GIVEN DATA below:

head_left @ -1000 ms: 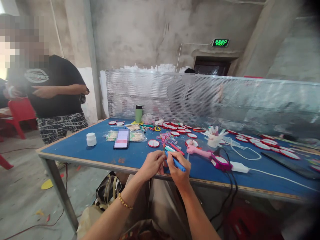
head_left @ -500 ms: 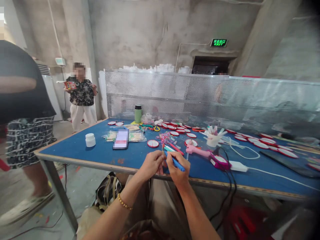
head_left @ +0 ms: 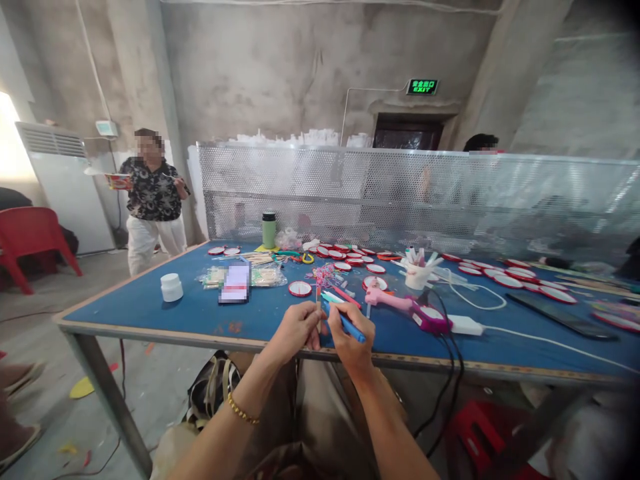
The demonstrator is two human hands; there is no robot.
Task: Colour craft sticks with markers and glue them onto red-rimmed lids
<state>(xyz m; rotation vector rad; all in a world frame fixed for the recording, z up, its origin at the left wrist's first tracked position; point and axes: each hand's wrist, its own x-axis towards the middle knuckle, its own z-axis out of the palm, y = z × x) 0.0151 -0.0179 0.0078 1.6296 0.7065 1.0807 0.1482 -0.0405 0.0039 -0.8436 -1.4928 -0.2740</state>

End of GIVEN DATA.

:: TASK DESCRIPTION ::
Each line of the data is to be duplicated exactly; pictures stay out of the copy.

:: TASK OUTPUT ::
head_left @ -1000 ms: 
head_left @ -500 ms: 
head_left @ +0 ms: 
The demonstrator is two human hands; there is no robot.
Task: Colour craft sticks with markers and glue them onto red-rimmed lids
<state>(xyz m; rotation vector rad; all in a world frame fixed for the recording, z up, its origin at the left wrist's first tracked position; point and axes: each hand's wrist, its own x-axis towards the middle knuckle, its own z-axis out of the palm, y = z × x) 0.0151 -0.0179 0.0078 1.6296 0.7065 1.0807 0.1482 -0.0405 0.0039 -0.8436 -1.4928 -0.2740</state>

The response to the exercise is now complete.